Across the entries that follow, count the lines with the string "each" and reply with that count alone.

# # # # #

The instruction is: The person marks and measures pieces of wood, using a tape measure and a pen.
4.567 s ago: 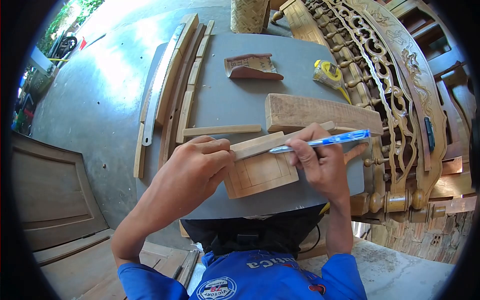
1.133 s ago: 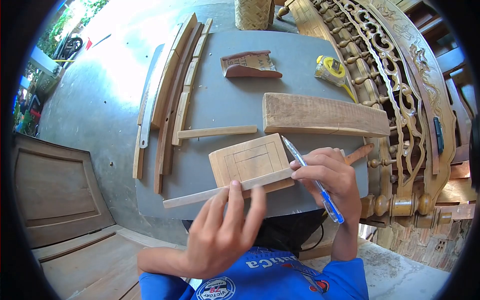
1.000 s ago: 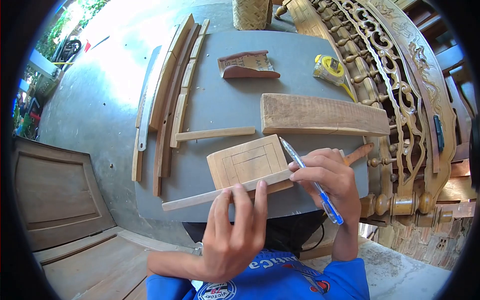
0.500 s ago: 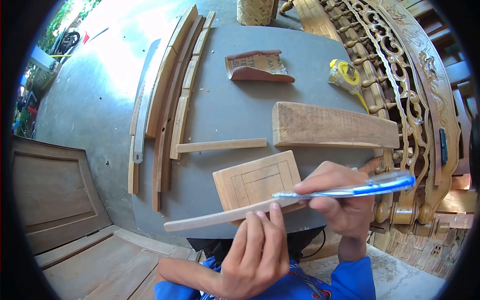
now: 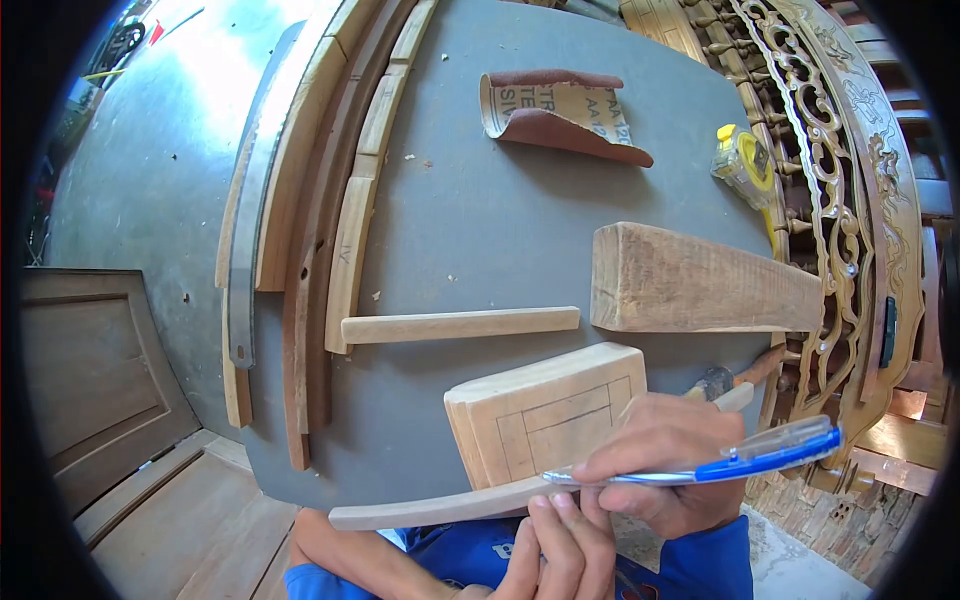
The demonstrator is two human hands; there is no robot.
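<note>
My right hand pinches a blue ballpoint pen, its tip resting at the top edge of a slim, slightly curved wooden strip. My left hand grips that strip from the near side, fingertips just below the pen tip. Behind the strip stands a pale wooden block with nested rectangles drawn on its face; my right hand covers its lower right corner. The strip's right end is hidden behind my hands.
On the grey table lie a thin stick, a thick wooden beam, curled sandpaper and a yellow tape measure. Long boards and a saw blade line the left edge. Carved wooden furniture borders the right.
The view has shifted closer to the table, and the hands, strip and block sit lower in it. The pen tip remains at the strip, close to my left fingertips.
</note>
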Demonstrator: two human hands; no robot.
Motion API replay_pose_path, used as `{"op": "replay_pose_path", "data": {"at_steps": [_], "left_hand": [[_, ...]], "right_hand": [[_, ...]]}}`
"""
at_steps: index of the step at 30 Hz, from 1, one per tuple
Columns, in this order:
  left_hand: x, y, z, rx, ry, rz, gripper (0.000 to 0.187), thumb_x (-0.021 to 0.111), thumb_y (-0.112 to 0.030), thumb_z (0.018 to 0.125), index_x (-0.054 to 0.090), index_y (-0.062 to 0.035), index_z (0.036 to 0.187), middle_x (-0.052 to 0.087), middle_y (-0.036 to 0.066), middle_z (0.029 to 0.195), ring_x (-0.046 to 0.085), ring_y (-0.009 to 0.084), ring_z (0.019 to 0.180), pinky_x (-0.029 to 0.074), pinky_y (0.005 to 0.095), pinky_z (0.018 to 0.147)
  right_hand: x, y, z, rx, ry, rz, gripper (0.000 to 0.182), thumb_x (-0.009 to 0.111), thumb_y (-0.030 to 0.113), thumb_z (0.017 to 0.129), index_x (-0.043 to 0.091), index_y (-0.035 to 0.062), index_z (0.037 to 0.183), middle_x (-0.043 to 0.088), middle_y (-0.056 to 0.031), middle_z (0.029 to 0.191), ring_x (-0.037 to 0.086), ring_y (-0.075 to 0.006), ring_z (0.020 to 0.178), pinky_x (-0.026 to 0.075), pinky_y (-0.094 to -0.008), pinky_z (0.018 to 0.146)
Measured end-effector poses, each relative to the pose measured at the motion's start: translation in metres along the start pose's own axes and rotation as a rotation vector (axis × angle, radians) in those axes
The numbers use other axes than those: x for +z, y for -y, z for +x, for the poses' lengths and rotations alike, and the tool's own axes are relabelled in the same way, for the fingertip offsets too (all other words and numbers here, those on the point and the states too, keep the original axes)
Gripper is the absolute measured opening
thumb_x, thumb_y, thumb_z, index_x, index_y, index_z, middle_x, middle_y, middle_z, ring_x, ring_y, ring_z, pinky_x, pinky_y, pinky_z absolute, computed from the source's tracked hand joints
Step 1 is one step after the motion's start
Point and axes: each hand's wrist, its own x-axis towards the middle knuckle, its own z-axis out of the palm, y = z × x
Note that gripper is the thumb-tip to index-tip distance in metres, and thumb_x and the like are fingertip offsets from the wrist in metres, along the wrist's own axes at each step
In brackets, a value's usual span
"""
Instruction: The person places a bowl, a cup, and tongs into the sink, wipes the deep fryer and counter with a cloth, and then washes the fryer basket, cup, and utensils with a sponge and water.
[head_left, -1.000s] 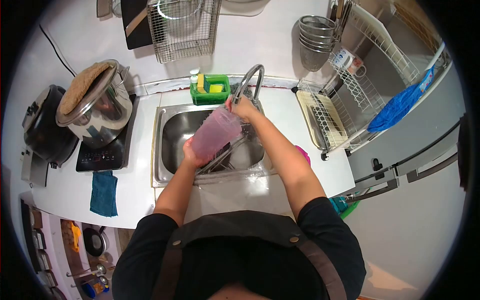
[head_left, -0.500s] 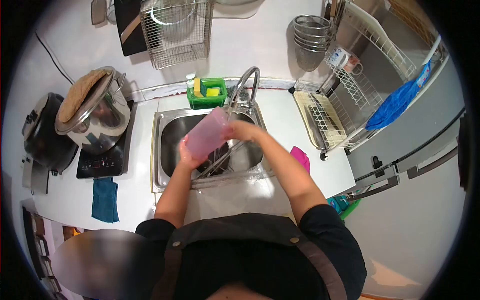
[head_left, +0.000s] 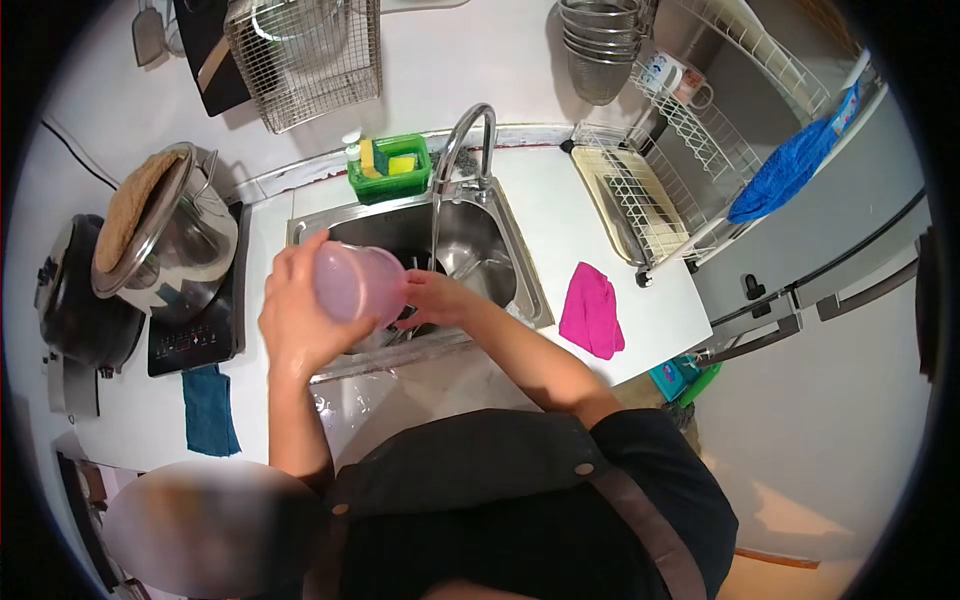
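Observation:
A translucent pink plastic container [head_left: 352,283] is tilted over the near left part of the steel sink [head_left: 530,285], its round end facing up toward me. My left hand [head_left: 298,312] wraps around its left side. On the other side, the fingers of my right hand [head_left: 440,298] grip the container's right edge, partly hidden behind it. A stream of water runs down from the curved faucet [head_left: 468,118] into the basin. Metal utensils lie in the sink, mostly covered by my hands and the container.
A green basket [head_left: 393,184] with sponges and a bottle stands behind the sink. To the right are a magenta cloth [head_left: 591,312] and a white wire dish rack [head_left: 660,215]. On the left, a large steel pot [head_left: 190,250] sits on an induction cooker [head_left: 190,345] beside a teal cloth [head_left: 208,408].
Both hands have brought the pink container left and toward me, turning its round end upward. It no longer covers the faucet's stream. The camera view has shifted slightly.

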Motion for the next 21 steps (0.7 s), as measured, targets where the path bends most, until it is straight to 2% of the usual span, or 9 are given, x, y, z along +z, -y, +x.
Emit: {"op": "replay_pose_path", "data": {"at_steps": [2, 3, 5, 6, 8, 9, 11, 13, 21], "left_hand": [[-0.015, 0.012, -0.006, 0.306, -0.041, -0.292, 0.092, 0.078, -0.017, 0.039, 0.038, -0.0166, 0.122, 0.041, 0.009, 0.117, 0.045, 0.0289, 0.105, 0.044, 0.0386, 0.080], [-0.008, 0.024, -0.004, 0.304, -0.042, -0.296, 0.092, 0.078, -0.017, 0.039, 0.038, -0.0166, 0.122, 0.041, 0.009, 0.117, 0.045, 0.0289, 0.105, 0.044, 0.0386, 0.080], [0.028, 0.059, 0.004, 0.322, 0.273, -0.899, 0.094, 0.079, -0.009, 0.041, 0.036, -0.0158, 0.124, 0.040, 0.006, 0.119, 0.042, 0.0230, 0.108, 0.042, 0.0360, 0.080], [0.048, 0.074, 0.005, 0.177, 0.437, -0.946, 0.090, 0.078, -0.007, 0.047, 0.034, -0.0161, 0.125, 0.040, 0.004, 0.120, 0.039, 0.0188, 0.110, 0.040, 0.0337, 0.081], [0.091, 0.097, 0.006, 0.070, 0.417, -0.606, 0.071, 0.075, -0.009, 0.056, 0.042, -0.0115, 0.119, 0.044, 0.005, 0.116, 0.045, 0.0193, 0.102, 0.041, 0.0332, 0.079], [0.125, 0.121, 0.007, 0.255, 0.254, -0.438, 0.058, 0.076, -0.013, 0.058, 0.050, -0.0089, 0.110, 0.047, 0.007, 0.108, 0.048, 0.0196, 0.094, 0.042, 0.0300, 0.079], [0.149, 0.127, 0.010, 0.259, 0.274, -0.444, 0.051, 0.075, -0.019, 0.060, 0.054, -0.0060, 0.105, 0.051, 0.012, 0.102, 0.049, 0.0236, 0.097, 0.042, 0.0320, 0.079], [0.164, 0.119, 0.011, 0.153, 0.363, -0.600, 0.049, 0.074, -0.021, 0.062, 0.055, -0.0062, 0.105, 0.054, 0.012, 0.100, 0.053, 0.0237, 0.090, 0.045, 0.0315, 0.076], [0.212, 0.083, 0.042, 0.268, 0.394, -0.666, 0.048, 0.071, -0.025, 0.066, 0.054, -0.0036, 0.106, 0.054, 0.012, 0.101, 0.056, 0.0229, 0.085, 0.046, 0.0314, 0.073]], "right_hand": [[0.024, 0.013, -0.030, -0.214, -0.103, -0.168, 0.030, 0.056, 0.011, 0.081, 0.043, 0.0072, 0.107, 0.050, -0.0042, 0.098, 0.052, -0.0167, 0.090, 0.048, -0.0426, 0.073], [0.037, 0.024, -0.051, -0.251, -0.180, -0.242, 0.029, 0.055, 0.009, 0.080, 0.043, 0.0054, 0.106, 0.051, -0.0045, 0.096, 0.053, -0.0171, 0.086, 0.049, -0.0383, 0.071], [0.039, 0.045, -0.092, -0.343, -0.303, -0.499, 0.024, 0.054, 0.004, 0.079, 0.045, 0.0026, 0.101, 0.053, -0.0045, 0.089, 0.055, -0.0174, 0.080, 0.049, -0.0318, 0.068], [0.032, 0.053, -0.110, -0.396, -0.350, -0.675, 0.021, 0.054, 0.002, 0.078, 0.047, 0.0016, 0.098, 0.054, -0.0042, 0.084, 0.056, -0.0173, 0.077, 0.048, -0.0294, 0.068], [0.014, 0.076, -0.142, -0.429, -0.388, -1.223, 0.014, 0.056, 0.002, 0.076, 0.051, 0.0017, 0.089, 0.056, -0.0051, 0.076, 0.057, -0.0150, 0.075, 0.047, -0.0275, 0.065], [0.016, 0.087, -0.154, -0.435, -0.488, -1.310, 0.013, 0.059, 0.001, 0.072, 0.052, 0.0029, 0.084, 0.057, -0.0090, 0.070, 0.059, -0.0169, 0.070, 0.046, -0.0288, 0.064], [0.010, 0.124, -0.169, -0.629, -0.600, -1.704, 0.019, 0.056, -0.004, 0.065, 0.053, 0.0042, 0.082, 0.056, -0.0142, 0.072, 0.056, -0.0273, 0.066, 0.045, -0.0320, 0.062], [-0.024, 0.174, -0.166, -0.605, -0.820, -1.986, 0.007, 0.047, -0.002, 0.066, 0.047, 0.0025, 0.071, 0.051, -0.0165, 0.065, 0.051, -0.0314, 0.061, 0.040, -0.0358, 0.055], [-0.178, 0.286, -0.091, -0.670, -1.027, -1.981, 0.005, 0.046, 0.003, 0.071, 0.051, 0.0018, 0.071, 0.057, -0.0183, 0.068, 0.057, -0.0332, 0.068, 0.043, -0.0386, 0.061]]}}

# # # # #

Written reply:
3